Oxidative stress and altered lipid homeostasis in the programming of offspring fatty liver by maternal obesity

Abstract

Changes in the maternal nutritional environment during fetal development can influence offspring's metabolic risk in later life. Animal models have demonstrated that offspring of diet-induced obese dams develop metabolic complications, including nonalcoholic fatty liver disease. In this study we investigated the mechanisms in young offspring that lead to the development of nonalcoholic fatty liver disease (NAFLD). Female offspring of C57BL/6J dams fed either a control or obesogenic diet were studied at 8 wk of age. We investigated the roles of oxidative stress and lipid metabolism in contributing to fatty liver in offspring. There were no differences in body weight or adiposity at 8 wk of age; however, offspring of obese dams were hyperinsulinemic. Oxidative damage markers were significantly increased in their livers, with reduced levels of the antioxidant enzyme glutathione peroxidase-1. Mitochondrial complex I and II activities were elevated, while levels of mitochondrial cytochrome c were significantly reduced and glutamate dehydrogenase was significantly increased, suggesting mitochondrial dysfunction. Offspring of obese dams also had significantly greater hepatic lipid content, associated with increased levels of PPARγ and reduced triglyceride lipase. Liver glycogen and protein content were concomitantly reduced in offspring of obese dams. In conclusion, offspring of diet-induced obese dams have disrupted liver metabolism and develop NAFLD prior to any differences in body weight or body composition. Oxidative stress may play a mechanistic role in the progression of fatty liver in these offspring.

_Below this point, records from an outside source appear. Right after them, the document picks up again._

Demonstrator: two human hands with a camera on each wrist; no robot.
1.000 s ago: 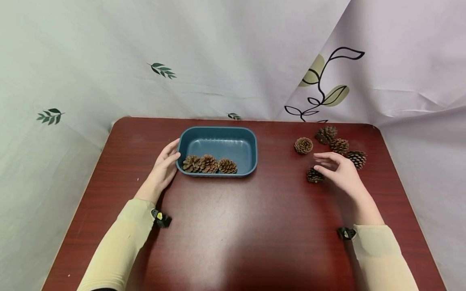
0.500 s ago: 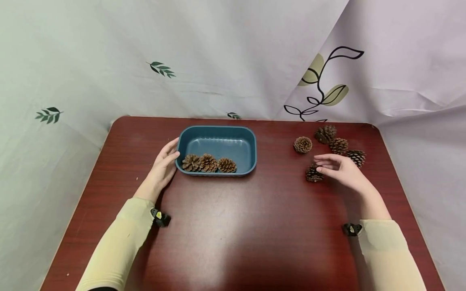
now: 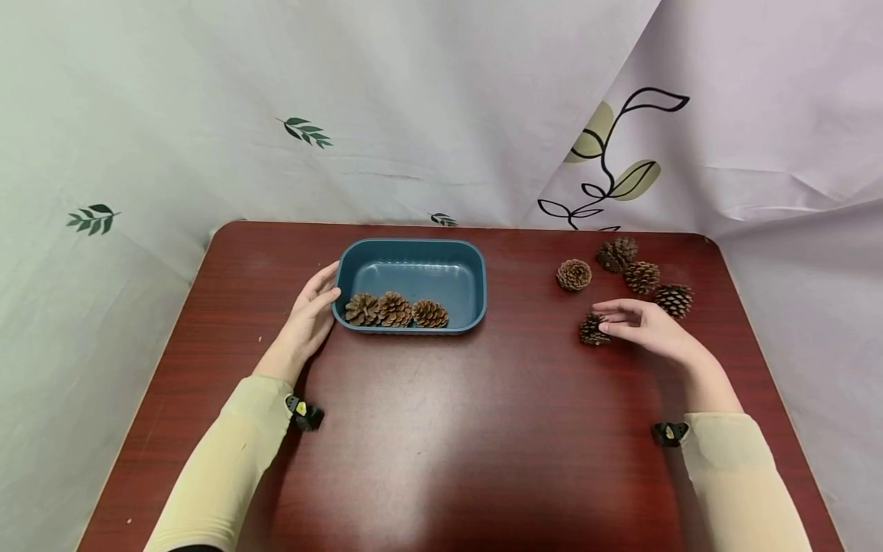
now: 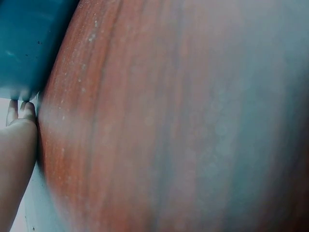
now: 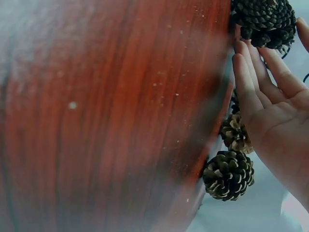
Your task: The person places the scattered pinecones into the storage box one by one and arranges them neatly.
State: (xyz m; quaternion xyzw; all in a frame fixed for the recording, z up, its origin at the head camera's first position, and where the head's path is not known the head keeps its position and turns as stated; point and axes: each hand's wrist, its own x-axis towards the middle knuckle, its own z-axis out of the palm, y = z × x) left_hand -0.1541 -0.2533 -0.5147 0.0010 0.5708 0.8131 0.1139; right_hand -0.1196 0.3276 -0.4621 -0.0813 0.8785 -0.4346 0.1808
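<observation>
A blue rectangular tray (image 3: 414, 244) stands on the table's far side, with three pine cones (image 3: 395, 310) in a row along its near wall. My left hand (image 3: 309, 318) rests against the tray's left end, fingers extended along the outside and thumb at the rim. In the right wrist view, my right hand (image 5: 280, 104) has its fingers nearly straight behind a dark pine cone (image 5: 265, 21), the thumb on the other side. The head view shows my right hand (image 3: 638, 326) reaching that same cone (image 3: 592, 330) from the right, thumb tip right at it.
Beyond my right hand lie several more pine cones: a round brown one (image 3: 574, 274), one at the back (image 3: 617, 254), and two others (image 3: 642, 277) beside it. A patterned cloth (image 3: 441, 115) hangs behind the reddish-brown table (image 3: 414, 429).
My right hand has shifted slightly towards me and lowered around the near pine cone, its thumb now at the cone. My left hand and the tray have stayed put.
</observation>
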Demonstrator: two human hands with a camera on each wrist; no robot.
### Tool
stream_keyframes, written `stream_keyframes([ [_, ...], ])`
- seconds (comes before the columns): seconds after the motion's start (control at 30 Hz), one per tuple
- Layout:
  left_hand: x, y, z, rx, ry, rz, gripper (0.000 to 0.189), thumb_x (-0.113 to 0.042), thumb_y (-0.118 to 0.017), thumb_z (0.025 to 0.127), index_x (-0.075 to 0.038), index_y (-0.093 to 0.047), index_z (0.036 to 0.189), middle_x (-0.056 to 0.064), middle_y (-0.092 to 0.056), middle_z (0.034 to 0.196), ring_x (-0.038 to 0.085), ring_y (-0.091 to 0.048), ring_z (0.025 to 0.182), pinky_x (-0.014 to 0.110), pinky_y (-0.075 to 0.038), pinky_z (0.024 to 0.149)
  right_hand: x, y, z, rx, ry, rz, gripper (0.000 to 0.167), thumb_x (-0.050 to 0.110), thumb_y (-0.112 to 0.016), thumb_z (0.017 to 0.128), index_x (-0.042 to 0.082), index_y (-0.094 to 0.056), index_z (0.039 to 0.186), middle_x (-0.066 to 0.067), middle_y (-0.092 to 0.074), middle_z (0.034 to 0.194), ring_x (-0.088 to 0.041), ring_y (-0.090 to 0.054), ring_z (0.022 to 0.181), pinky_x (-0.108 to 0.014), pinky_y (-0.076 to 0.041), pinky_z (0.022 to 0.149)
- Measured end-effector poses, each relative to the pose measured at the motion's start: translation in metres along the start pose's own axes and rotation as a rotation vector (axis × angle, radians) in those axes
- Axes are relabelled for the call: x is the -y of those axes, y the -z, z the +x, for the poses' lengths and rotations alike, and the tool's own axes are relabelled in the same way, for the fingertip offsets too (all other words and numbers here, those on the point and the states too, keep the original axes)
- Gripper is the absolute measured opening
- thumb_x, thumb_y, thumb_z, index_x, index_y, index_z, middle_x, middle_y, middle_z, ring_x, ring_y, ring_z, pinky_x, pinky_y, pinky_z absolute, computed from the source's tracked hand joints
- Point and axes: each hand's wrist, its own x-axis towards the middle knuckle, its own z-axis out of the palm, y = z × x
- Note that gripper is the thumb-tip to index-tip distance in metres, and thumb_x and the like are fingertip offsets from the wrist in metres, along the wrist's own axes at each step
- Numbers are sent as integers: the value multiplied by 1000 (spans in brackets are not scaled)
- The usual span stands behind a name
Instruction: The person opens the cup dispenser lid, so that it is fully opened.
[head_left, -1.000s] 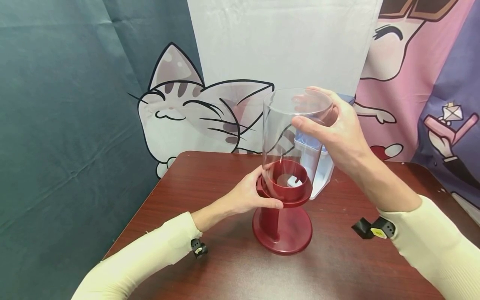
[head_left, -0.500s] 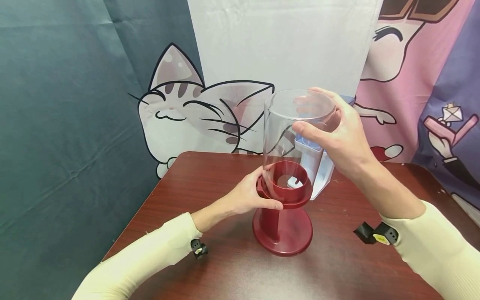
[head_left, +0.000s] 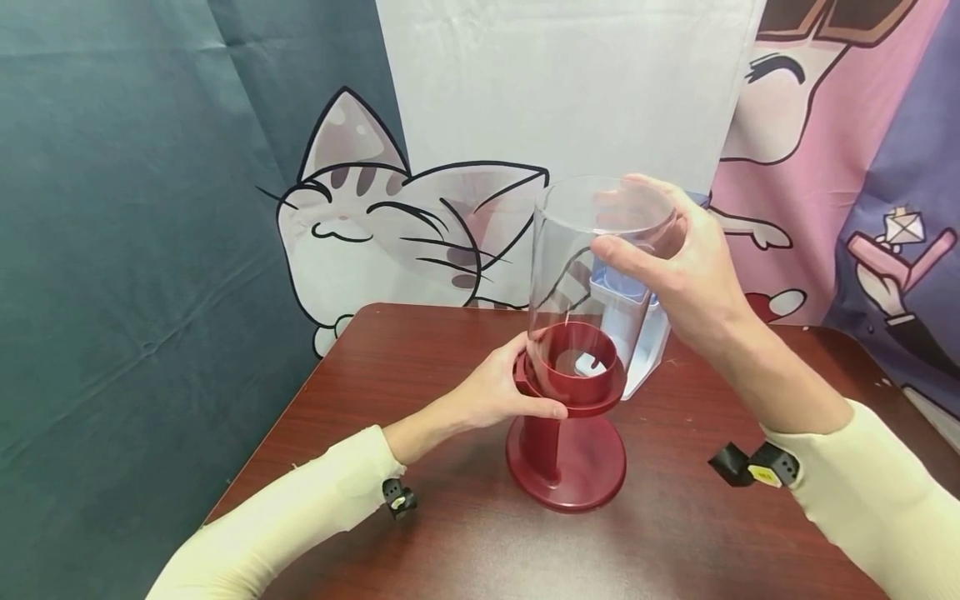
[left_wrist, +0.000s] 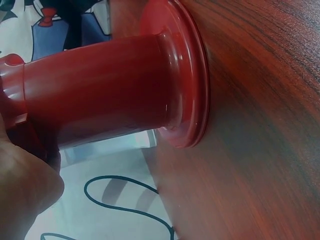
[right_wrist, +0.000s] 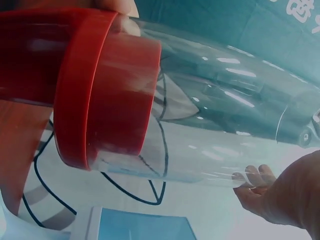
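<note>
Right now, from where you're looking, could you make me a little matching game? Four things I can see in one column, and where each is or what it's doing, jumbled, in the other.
Things:
1. left hand
2. right hand
3. clear cylinder
4. red stand

Places and states:
A. holding something see-through near its top
B. resting on the wood-grain table
C. gripping something red
D. transparent, around a red raised ring

Right pairs: 1-C, 2-A, 3-D, 4-B.
</note>
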Motion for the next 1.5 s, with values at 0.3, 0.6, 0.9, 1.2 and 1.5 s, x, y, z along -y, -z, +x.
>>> stream_keyframes([
  [0.3,-1,1,0,4,-5,2,87,-26,-90,84,-23,-43,157,4,-60,146,16,-62,126,35,-61,93,0,0,0,-3,-9,-16,67,23,-77,95,15,-50,155,-7,-65,138,-22,-63,117,-26,-50,96],
  [0.6,0,-1,2,8,-17,0,86,-24,-90,84,-20,-43,156,7,-60,147,15,-63,125,34,-60,95,0,3,1,0,-34,-47,67,28,-76,96,18,-48,156,-5,-64,139,-21,-62,117,-27,-49,97],
  [0.9,-1,0,1,12,-17,0,87,-24,-90,84,-20,-42,157,-2,-61,143,15,-62,125,34,-60,94,1,2,-2,-16,1,-53,64,25,-77,95,18,-52,153,-7,-66,139,-23,-64,113,-26,-51,94],
  [1.2,-1,-2,1,13,-22,-9,84,-24,-90,84,-20,-44,155,8,-61,146,15,-63,124,34,-60,94,-3,5,4,-26,-50,-37,66,28,-75,96,17,-49,156,-5,-63,135,-20,-60,115,-26,-48,95],
  [1.5,2,-1,0,4,-11,-1,88,-25,-90,84,-21,-42,158,-3,-62,142,15,-62,125,34,-61,93,5,0,-4,-9,19,-48,64,23,-77,95,18,-51,153,-7,-66,140,-24,-66,112,-27,-52,95],
])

Keywords: developmental programming; maternal obesity; metabolism; nonalcoholic fatty liver disease; oxidative stress.

Fig. 1.

Insulin and oxidative stress markers. A: fasting serum insulin concentration. B: serum 8-hydroxy-2-deoxy guanosine (8-OH-dG) concentration. C: liver 3-nitrotyrosine (3NT) concentration. D: liver 4-hydroxynonenal (4HNE) concentration. E: protein levels of liver tumor necrosis factor-α (TNF-α). Data are presented as means ± SE for control (white bar) and maternal obesity (Mat-Ob) (gray bar) offspring. n = 6–8 per group. *P < 0.05, **P < 0.01.

Fig. 2.

Oxidative homeostasis. A: protein levels of oxidative and nitrosative enzymes. eNOS, endothelial nitric oxide synthase; iNOS, inducible nitric oxide synthase; XO, xanthine oxidase; NOX4, NADPH oxidase 4. B: protein levels of antioxidant enzymes. MnSOD, manganese superoxide dismutase; GPx1, glutathione peroxidase-1; GR, glutathione reductase; CuZnSOD, copper/zinc superoxide dismutase; HO1, heme oxygenase-1. C: mitochondrial complex activities. D: protein levels of mitochondrial enzymes. COX4, cytochrome-c oxidase complex IV; Cyt c, cytochrome c; glutamate DH, glutamate dehydrogenase. Data are presented as means ± SE for control (white bar) and Mat-Ob (gray bar) offspring. n = 6–8 per group. *P < 0.05, **P < 0.01, ***P < 0.001.

Fig. 3.

Liver lipid metabolism. A: protein levels of lipogenic enzymes. ACC, acetyl coA carboxylase; PDH, pyruvate dehydrogenase; PPARγ, peroxisome proliferator activator receptor γ; FAS, fatty acid synthase; SREBP1, sterol regulatory element-binding protein 1. B: protein levels of lipolytic enzymes. PPARα, peroxisome proliferator activator receptor α; LPL, lipoprotein lipase; ATGL, adipose triglyceride lipase; 5-LO, 5-lipoxygenase; CYP4A14, cytochrome P-450 4A14. C: total liver lipid content determined from 100 mg liver tissue. D: representative Oil-red-O (ORO) and hematoxylin-and-eosin (H&E) histology images. Scale bar is 50 μm. E: quantification of lipid droplet staining. Data are presented as means ± SE for control (white bar) and Mat-Ob (gray bar) offspring. n = 6–8 per group; *P < 0.05, ***P < 0.001.

Fig. 4.

Liver glycogen metabolism. A: liver glycogen content. B: protein levels of total glycogen synthase kinase-3 isoforms and their phosphorylation levels. C: protein levels of gluconeogenic enzymes. PEPCK, phosphoenolpyruvate carboxykinase; G6Pase, glucose-6 phosphatase. Data are presented as means ± SE for control (white bar) and Mat-Ob (gray bar) offspring. n = 6–8 per group, *P < 0.05.